Как во сне, он видел, что существо поднимают с земли, защелкивают наручники и ведут в сторону полицейского «уазика». Что опергруппа начинает следственные действия в глубине оврага. Что медики, бережно обняв Максима за плечи, помогают ему выбраться из ямы и ведут к «Скорой». Что мелькает на белом снегу ярко-красное пятно пуховика бегущей к ним со всех ног Лельки.
— Сыночек! — Лелька подбежала к сыну и, плюхнувшись на колени, начала ощупывать его тревожными руками. — Сыночек, ты цел? — Заметив полосу на тонкой шее, она глухо вскрикнула и закрыла лицо руками.
— Лель, все хорошо. — Подошедший Бунин обнял ее за плечи. — Вставай. Максиму больше ничего не угрожает. И вообще никому. Убийца взят с поличным. Димка его задержал.
— Это не я. Это Цезарь, — сказал Воронов, чувствуя, как рот наполняется слюной, кислой и горькой одновременно. Перед глазами у него промелькнул держащий преступника за горло пес и рука с ножом, чуть не лишившая его жизни. Согнувшись в три погибели в приступе рвоты, он чувствовал, как толчками вперемешку выходят из него боль последних лет и ужас последних минут. — Это Цезарь спас Максима, — повторил он, вытирая рот и поворачиваясь к ним. — Я спустил его с поводка, и он его нашел. И преступнику в горло вцепился. Если бы не он, я бы не успел. Я никогда не думал, что лабрадоры могут быть защитниками. А Цезарь смог.
Максим плакал, вцепившись в холку своей собаке и зарыв нос в его короткой шерсти. И Лелька плакала, обнимая обоих — пса и сына. И у Ивана Бунина как-то подозрительно блестели глаза. И сам Воронов вдруг почувствовал, что снова плачет.

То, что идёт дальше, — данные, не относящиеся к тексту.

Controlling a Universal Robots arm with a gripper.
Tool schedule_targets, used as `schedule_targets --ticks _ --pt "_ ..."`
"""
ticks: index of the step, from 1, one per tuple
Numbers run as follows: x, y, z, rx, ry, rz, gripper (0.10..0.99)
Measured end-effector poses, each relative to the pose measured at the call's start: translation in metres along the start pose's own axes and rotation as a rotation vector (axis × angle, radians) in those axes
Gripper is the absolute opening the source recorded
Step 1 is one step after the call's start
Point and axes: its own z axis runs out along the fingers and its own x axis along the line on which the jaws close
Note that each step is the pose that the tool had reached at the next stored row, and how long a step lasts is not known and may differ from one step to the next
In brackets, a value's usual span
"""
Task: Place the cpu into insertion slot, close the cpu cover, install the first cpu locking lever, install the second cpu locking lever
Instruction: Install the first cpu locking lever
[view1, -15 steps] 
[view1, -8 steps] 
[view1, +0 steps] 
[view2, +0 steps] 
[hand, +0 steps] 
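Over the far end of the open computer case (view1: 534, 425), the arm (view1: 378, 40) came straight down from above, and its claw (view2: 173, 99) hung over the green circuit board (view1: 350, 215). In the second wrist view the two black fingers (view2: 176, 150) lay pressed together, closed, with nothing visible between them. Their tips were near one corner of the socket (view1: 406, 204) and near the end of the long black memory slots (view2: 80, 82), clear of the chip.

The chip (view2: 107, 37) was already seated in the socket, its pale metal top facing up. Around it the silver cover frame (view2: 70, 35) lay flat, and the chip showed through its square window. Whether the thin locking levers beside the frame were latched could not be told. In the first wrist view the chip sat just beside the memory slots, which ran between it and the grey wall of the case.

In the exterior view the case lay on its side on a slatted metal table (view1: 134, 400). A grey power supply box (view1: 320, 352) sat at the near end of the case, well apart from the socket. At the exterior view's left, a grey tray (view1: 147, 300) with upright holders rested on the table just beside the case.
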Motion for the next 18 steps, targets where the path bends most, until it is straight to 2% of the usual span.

— Ладно, поехали домой, — сказал Бунин. — Ребята тут все доделают. А показания я с Макса и дома возьму. — Он приобнял Максима за плечо. — Пережил ты, парень, немало. Но врачи сказали, что все с тобой хорошо. Ты уже мужик почти. Димка с Цезарем вовремя успели. Вон, тебе даже в больницу не надо. Дима, машина где, там? — Дмитрий кивнул. — Я за руль сяду. Все хорошо, слышите?
Путь к машине занял неожиданно много времени. Она так и стояла во дворе дома, где жил Гоголин, — с распахнутой дверцей и заведенным двигателем. Дмитрий посмотрел на часы. С того момента, как он бросил машину и помчался на пустырь, прошло всего двадцать минут, а ему казалось, что несколько часов.

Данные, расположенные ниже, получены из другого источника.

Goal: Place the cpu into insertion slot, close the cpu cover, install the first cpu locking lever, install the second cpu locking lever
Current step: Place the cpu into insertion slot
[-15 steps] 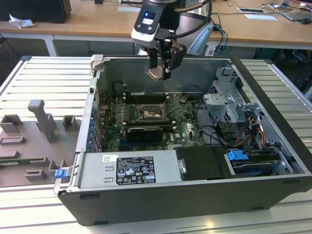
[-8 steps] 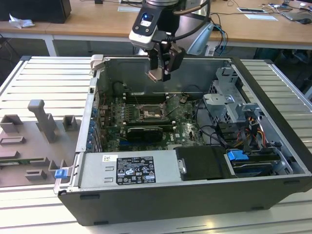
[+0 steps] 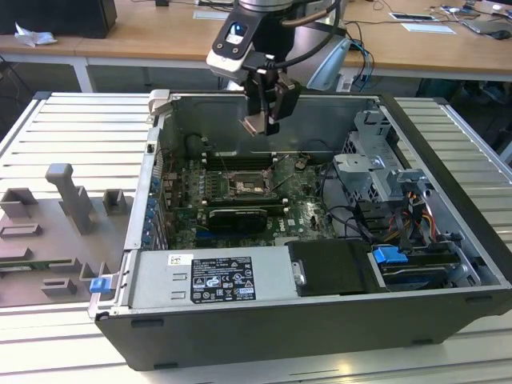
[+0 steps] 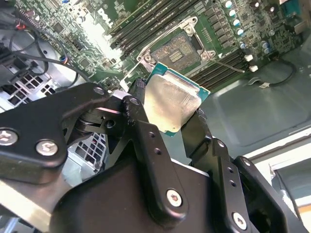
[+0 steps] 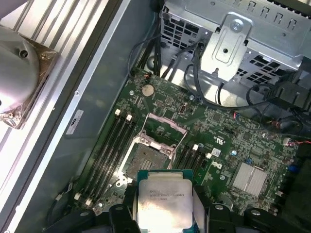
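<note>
My gripper hangs above the open computer case, shut on the cpu. In both wrist views the cpu is a flat square chip with a pale metal top and a green edge, pinched between the black fingers. The insertion slot lies bare on the green board below the chip, well apart from it. The cpu cover stands raised at the slot's far side.
Long memory slots flank the socket. A silver drive cage with cables fills the exterior view's right side of the case. A power supply lines the near wall. Grey fixtures sit on the table at the exterior view's left.
</note>
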Action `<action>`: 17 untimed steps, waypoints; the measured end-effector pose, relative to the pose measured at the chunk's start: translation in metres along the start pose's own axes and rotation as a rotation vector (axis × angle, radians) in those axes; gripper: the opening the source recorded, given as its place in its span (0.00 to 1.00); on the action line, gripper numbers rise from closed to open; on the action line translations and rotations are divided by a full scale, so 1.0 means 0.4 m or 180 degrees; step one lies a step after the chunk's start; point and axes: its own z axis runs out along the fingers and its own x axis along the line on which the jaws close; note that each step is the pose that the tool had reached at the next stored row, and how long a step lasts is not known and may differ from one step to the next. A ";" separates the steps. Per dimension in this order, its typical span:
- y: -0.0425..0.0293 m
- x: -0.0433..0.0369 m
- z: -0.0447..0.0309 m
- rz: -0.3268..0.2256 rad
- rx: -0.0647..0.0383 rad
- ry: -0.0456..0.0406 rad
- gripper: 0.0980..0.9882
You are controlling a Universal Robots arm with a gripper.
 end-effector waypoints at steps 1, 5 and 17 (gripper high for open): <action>0.000 0.000 0.001 0.0030 0.0000 -0.0003 0.50; 0.000 0.000 0.003 0.0123 -0.0001 -0.0011 0.50; -0.002 0.000 0.017 0.0662 -0.0002 -0.0062 0.50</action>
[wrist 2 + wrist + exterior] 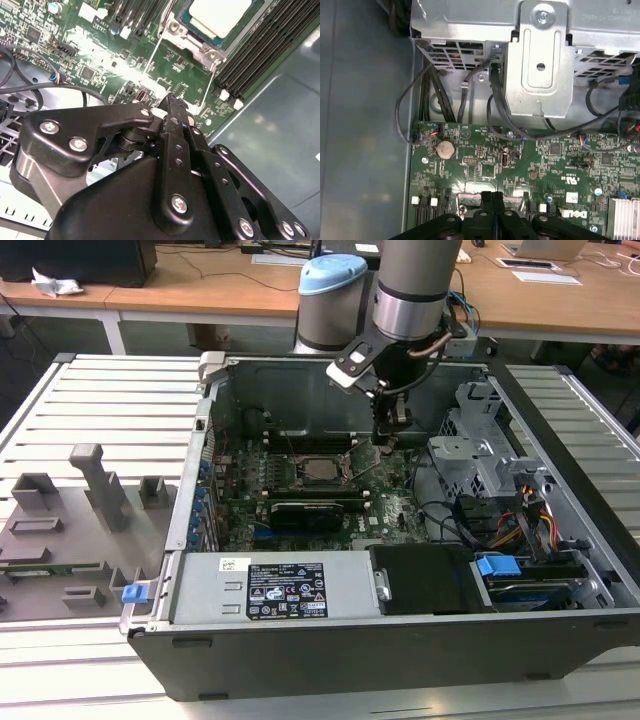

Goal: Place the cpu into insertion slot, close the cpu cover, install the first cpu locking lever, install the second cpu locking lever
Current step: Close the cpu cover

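The cpu [322,468] lies flat in the insertion slot [300,478] on the green motherboard, its pale top [219,15] showing through the window of the cpu cover [204,46], which lies down around it. Two thin wire levers [154,56] [210,85] run out from the socket corners; one [368,468] slants up toward the exterior view's right. My gripper [393,432] hangs just right of the socket in the exterior view, over the board. Its black fingers are pressed together in both wrist views [172,100] [492,196], with nothing seen between them.
Long memory slots [265,45] flank the socket. A black card [310,512] lies in front of it, then the power supply [270,585]. The metal drive cage [480,455] and cables [420,100] crowd the exterior view's right. Grey fixtures [90,490] stand outside the case.
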Available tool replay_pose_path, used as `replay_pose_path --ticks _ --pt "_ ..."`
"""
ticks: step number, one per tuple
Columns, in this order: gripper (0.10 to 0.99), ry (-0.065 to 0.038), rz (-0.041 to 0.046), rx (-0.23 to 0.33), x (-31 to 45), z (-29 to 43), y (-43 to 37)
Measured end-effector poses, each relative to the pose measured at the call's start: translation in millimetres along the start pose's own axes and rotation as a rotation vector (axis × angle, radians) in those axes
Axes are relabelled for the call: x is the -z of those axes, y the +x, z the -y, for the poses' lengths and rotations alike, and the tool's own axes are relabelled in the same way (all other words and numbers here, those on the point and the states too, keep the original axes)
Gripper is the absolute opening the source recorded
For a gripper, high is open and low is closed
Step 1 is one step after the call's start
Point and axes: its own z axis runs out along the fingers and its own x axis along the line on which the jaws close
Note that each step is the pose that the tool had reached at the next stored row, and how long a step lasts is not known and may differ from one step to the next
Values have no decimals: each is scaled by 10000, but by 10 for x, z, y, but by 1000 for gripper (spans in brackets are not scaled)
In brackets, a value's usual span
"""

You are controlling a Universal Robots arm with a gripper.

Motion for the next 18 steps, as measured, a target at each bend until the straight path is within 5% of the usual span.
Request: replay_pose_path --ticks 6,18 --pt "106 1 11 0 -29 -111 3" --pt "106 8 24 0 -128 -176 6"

— Залезайте. — Бунин аккуратно усадил на заднее сиденье Максима, вслед за которым тут же юркнул Цезарь. Перед тем как нырнуть в нутро машины вслед за сыном и псом, Лелька подняла голову и в упор посмотрела на Дмитрия.
— Я больше не хочу тебя видеть, — тихо, но отчетливо сказала она. — Ты, пожалуйста, больше не приходи. Никогда.

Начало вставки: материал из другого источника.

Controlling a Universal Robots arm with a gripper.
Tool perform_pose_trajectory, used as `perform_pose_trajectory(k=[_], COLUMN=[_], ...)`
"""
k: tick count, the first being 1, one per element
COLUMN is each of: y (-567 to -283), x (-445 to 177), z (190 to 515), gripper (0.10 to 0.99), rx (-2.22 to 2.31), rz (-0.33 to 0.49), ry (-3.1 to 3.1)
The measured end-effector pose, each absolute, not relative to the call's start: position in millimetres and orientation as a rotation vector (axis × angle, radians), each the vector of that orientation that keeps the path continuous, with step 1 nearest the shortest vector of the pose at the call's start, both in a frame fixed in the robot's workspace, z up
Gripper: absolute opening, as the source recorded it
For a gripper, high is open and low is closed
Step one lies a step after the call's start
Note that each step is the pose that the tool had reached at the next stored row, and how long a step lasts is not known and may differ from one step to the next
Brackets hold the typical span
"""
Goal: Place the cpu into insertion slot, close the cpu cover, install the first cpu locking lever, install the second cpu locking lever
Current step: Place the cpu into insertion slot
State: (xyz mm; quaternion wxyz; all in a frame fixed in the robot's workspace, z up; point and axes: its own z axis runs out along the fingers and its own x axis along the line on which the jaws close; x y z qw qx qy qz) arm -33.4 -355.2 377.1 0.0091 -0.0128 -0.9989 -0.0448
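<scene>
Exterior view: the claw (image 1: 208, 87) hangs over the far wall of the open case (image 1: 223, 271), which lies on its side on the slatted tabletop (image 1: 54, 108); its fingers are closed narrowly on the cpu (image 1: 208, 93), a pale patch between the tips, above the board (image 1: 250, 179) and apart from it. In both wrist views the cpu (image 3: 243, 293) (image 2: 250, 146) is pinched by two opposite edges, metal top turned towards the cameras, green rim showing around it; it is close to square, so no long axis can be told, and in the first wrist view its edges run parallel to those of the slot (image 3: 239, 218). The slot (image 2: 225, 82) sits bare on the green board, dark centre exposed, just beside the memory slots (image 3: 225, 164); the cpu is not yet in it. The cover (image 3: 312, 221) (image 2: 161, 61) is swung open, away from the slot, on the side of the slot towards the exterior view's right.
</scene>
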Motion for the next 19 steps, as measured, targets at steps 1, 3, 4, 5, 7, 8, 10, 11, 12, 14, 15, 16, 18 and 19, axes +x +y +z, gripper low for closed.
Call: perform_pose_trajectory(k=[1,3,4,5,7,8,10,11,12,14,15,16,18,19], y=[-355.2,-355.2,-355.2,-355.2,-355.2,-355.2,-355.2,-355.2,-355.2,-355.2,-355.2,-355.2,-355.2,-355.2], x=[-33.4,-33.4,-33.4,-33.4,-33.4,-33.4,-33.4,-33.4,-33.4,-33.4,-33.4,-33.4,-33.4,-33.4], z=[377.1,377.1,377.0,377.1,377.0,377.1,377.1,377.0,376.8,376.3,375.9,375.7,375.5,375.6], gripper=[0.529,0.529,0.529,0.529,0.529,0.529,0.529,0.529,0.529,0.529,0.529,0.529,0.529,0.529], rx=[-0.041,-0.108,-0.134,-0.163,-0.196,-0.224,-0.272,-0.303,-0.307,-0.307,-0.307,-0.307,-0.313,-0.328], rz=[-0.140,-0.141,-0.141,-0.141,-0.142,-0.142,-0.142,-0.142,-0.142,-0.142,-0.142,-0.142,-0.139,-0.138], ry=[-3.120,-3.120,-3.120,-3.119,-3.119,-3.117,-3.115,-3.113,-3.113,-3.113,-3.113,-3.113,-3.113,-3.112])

Хлопнула дверца, и Бунин обернулся с водительского сиденья, чтобы поймать ее взгляд. В Лелькиных глазах стояли слезы.
— Поехали, Ванечка, — попросила она.
— Ты уверена, что права? — спросил он.
— Уверена.
— Ты хочешь его наказать за то, что Максим чуть не погиб? Или ты поверила, что Максима спасла собака, а не Димка?
— А может, я себя хочу наказать? — горько возразила Лелька. — Ты не знаешь, Вань, но, когда Макс позвонил, — она вцепилась сыну в рукав, чтобы еще раз удостовериться, что он рядом, — мы в постели лежали. Ну, то есть из постели мы уже, конечно, вылезли, но сути это не меняет. Мне было хорошо, Вань. — Она горько заплакала, некрасиво всхлипывая и руками размазывая слезы по щекам. — Мне было хорошо, я себя чувствовала абсолютно счастливой, а в это время мой сын шел на встречу с убийцей, а я ничего не чувствовала! Вот что страшно.
— Я большей глупости в жизни не слышал, — сердито сказал Бунин и, отвернувшись, тронул машину с места. — Все, что могло случиться, случилось. Больше никому ничего не угрожает. Димка победил всех своих химер, и впереди у вас нет ничего, кроме счастья. Тем более что ты говоришь, — он покосился на нее в зеркале заднего вида, — что тебе было хорошо. Ну так жили бы и радовались!
— Не такой ценой, Вань, — устало возразила она. — Не такой ценой.
— Да разбирайтесь вы сами! — зло отрезал он и больше до самого Лелькиного дома не проронил ни слова.
Уже вечером полностью успокоившийся и даже немножко гордый своим приключением, Максим пришел на кухню, где сидела Лелька, совершенно бездумно глядя на ветки сирени.